WHAT TO WORK ON: The response consists of the lines from the start of the material below through the line holding "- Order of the", repeated word for word and without pictures.

DATA:
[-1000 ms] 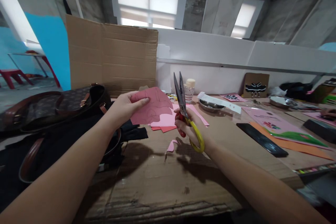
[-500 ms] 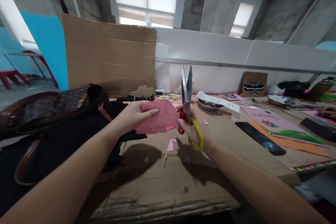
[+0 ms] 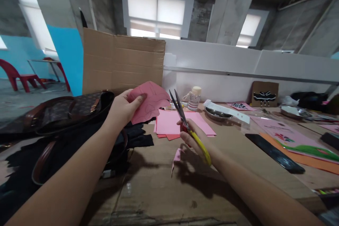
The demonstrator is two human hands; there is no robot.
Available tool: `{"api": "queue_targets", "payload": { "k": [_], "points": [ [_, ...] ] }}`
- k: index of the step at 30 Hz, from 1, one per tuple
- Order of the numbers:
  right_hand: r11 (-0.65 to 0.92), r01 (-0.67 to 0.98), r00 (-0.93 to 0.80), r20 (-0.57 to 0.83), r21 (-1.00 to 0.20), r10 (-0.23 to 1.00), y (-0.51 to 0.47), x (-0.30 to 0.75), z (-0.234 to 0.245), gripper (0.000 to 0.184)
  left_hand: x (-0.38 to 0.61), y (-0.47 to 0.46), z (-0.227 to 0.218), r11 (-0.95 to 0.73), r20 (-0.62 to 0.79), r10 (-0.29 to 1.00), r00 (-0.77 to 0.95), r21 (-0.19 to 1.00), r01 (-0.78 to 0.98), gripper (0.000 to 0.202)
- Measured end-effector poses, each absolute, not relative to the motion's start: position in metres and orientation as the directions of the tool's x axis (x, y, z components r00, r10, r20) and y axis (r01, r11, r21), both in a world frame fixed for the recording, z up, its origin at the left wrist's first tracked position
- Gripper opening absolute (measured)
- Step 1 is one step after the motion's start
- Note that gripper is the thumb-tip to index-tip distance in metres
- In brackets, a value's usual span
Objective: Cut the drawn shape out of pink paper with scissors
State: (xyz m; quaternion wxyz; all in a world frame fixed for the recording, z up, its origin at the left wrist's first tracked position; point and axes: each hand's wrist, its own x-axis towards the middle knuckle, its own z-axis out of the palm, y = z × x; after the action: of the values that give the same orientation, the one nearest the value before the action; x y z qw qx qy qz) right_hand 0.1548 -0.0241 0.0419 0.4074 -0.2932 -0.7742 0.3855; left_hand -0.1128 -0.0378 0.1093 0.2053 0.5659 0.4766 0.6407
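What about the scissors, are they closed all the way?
No, the scissors in the right hand are partly open, with a gap showing between their two tips.

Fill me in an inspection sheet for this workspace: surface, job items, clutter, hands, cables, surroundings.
Surface: cardboard sheet, with a small dark mark near the front.
Job's things: pink paper bearing drawn lines; scissors with blades apart, tips near the paper's edge, contact unclear.
Clutter: pink scrap on the cardboard; stacked pink sheets behind; dark phone-like slab to the right; handbag and black cloth to the left.
Hands: left hand grips the pink paper; right hand grips the scissors.
Cables: no run seen; a small white piece beside the black cloth may be a plug, cannot tell.
Surroundings: upright cardboard panel, lit windows, red chair.
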Motion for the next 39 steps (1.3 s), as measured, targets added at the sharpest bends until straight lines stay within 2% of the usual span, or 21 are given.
{"api": "queue_targets", "payload": {
  "k": [7,18,28,39],
  "points": [
    [0.398,0.123,-0.558,0.269,-0.909,0.785,-0.0338,0.1492,0.0456,0.045,-0.1137,-0.0368,0.1095,-0.459,0.524,0.841,-0.138,0.824,0.334,0.044],
    [0.429,0.127,-0.575,0.286,-0.894,0.767,-0.0272,0.1532,0.0408,0.04,-0.1092,-0.0426,0.1115,-0.493,0.566,0.813,-0.138,0.795,0.354,0.03],
    [0.459,0.14,-0.577,0.305,-0.877,0.758,-0.0274,0.1537,0.0418,0.04,-0.109,-0.0439,0.1135,-0.465,0.54,0.819,-0.195,0.823,0.327,0.038],
    [0.446,0.141,-0.575,0.294,-0.884,0.764,-0.0296,0.1533,0.0438,0.043,-0.1146,-0.0396,0.1098,-0.463,0.531,0.836,-0.139,0.819,0.339,0.047]
  ]
}}
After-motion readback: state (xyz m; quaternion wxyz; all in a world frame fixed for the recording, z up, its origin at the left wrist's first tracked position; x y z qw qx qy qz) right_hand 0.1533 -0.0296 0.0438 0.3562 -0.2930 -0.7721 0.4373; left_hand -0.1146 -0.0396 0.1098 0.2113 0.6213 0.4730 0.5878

SOLUTION TO THE EXERCISE:
[-1000 ms] 
[-500 ms] 
[+0 ms] 
The demonstrator is two human hands; there is no robot.
Available tool: `{"api": "queue_targets", "payload": { "k": [_], "points": [ [_, ...] ] }}`
- k: index of the step at 30 Hz, from 1, one per tuple
- Order of the numbers:

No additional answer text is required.